My friends being silly
 
 
Yesterday was our last night together as a Holy Cross group (seeing as 8 of us will be traveling to Strasbourg tomorrow and the other 4 are leaving for Dijon--including Julianne, Bridget, and Christian, unfortunately). So for one final time, the twelve of us went out to dinner at a brasserie right near the fountains of Place Jean Jaures. After the nearly two-hour dinner, we went to the Guinguette to chill and drink a little (the Guinguette a huge, popular outside bar on the Loire river, centered around two ancient willow trees strung with colorful lights--a very cool place on summer nights).

And today was the last day! I didn't do anything too exciting to say goodbye to this city, after class today, my friends and I did have one last lunch together at Mamie Bigoude... oh, those delicious crêpes with chocolate and macaroon pieces...

I feel like I know Tours so well now, it's very bizarre to leave for good. This past year, all I've been thinking about is my time in Strasbourg, and I never gave much thought to the month I would spend here, but now I'm so sad to see it's over. I just have to remember that tomorrow is going to be a new adventure!

Thursday, August 29, 2013

Biking to Villandres


This Saturday I biked to and from a chateau with four of my friends. Remind me to add that to my bucket list just so I can cross it off and feel accomplished.

Personally, biking isn't my favorite method of transportation, so I wasn't too enthusiastic in waking up on Saturday morning. I ran to the bike store to meet my friends (seeing as I had overslept and missed all 6 of my alarms) and we rented bikes, which cost 15 euro for the day.

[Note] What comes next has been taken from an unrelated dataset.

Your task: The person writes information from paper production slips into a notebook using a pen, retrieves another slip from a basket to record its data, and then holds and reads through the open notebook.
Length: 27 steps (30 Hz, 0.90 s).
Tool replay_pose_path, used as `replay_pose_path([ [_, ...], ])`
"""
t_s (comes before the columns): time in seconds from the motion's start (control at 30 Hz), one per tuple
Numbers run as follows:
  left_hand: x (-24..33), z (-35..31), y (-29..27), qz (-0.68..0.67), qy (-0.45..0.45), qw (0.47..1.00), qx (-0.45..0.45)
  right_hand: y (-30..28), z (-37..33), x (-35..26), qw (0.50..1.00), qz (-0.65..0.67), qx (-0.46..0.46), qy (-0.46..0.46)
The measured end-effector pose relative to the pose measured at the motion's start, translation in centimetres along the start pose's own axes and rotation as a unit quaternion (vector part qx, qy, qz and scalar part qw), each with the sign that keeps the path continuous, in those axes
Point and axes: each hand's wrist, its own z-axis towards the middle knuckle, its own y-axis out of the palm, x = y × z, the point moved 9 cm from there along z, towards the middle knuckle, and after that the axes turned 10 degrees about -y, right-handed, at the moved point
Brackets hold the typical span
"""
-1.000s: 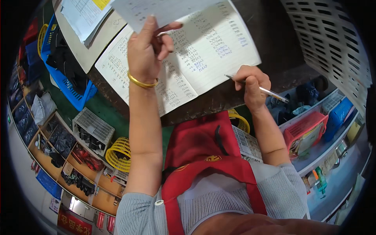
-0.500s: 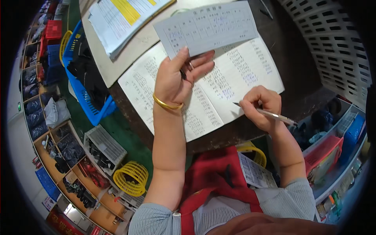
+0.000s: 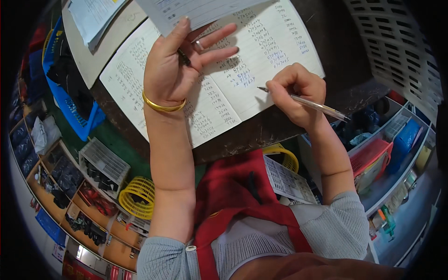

The first few moments on the bike were quite wobbly for Kat and I. Granted, I don't think I've ridden a bike for over 5 years, so I was bound to be a little unstable in the beginning, but I caught on pretty quick--a necessity, since our first ten minutes of riding took us down Tours city streets. The cars zooming past me on the roads (way too close for comfort) did not grant me confidence in my shaky riding abilities.

Setting off!

Once we got out of the city, though, it was perfect: we were riding on a paved bike path that wound its way through forests, past fields of dead sunflowers, and along the banks of the Loire. The gray skies and cool August temperature was actually quite ideal for the long bike ride as well.

Right outside of the chateau, we stopped at a patisserie for lunch--I bought a just-out-of-the-oven quiche Lorraine and a chausson aux pommes (a flakey pastry filled with cinnamon-apples)--then we all ate inside the castle walls on a bench overlooking the gardens.

Villandres is a chateau known for its gardens. The group of us--Bridget, Kat, Christian, Julianne, and I--took a quick tour of the chateau, then spent a while wandering around the gardens, just talking and taking pictures. Surprisingly, many of the gardens were filled with fruits and vegetables: we saw pear trees with fruits ripe for picking; there were archways overgrown with crawling grape vines (we tried a few grapes, but they were pretty sour); and there were blossoming bushes of basil and eggplant and arugula.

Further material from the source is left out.